New E.coli Outbreak in France Hits Children

Eight children have been admitted to hospital in northern France after eating beef burgers infected with a strain of E.coli bacteria, health officials said on Thursday, fanning fears of a wider outbreak.

The officials said the bacteria was not related to the lethal strain of E.coli that has killed 39 people and made 3,000 ill, most of them in northern Germany.

“We are now certain that this is not the same strain as the one discovered in Germany,” a health official from the Nord-Pas-de-Calais region said on i-Tele television.

Privately owned German discount chain Lidl has withdrawn boxes of frozen beef patties which regional health authorities said were behind the French infections. The boxes were sold under the brand “Steaks Country” and had expiry dates of May 10, 11 and 12, officials said.

On Wednesday five children, aged between 20 months and eight years and from different towns in the Nord Pas de Calais region, were taken to a hospital in the city of Lille after suffering bouts of bloody diarrhoea.

One was quickly released, but four were still being treated at the hospital. Three are being treated with hemodialysis, a method of removing waste products from the blood in the case of kidney failure.

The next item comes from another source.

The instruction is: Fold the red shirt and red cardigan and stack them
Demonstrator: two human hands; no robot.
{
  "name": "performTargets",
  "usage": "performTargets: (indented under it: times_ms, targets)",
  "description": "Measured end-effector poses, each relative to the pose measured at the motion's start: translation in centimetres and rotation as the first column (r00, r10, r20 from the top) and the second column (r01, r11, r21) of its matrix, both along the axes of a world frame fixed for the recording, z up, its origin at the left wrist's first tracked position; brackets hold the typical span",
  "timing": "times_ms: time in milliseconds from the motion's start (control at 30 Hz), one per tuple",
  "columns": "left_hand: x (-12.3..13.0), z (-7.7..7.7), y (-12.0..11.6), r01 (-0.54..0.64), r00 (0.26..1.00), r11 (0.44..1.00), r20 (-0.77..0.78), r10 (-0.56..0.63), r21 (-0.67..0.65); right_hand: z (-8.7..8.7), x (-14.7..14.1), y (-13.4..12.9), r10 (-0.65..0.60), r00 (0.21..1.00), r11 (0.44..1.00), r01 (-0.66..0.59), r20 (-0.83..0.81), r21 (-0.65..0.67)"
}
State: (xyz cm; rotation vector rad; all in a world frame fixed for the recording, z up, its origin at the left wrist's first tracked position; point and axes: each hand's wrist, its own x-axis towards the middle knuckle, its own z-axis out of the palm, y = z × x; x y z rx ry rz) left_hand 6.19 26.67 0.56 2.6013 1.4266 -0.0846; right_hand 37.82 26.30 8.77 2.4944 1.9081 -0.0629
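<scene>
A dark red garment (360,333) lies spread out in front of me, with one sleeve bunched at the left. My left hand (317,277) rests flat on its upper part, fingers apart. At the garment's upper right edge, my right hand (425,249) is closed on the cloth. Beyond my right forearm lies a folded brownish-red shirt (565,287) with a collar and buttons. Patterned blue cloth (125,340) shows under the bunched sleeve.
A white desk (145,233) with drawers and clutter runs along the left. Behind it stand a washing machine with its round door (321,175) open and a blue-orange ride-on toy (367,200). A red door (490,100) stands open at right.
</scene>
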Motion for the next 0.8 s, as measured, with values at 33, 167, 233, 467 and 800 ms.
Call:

Three children were admitted to hospital on Thursday, the health official said.

One of the victims’ condition was life-threatening, a medical source told Reuters.

SUSPECT BURGER FROM GERMANY

Health Minister Xavier Bertrand said a search was under way to determine the origin of the outbreak and stricter controls would be enforced at production sites.

“I hope we can launch a search programme very quickly, we are working on that already with French researchers in order to identify (the origin) and deal with health problems soon,” he said on RTL radio.

A spokesman for Lidl said that beef used in the suspect boxes had been bought from French supplier SEB-CERF, based in the northeastern town of Saint-Dizier, which produces some 400 tonnes per week of frozen beef, according to its website.

“The products were made in France, but depending on the expiry date and our suppliers’ opportunities, the beef can come from Germany, Italy, France, the Netherlands or even other places,” spokesman Jerome Gresland at Lidl told Reuters.

“We buy the beef through this supplier with a stamp that says it comes from the European Union.”

A box of suspected beef patties found at the home of an infected child was labelled as containing beef that came from Germany, the supplier’s chief executive told Reuters.

But, he added, that container was not enough to determine the origin of the infection with any certainty because many other boxes of suspected product contained beef produced in other locations around Europe.

“There is about 10 tonnes worth of withdrawn product … Some of it contains beef from Belgium, Italy, there is probably even some from France,” said Guy Lamorlette, adding that he expected the result of analyses on the beef within 48 hours.

French health authorities ordered Lidl to withdraw “Steaks Country” boxes with a range of expiry dates after finding a box with a May 10 expiry date at the home of one of the infected children.

The firm withdrew the entire line of frozen beef patties.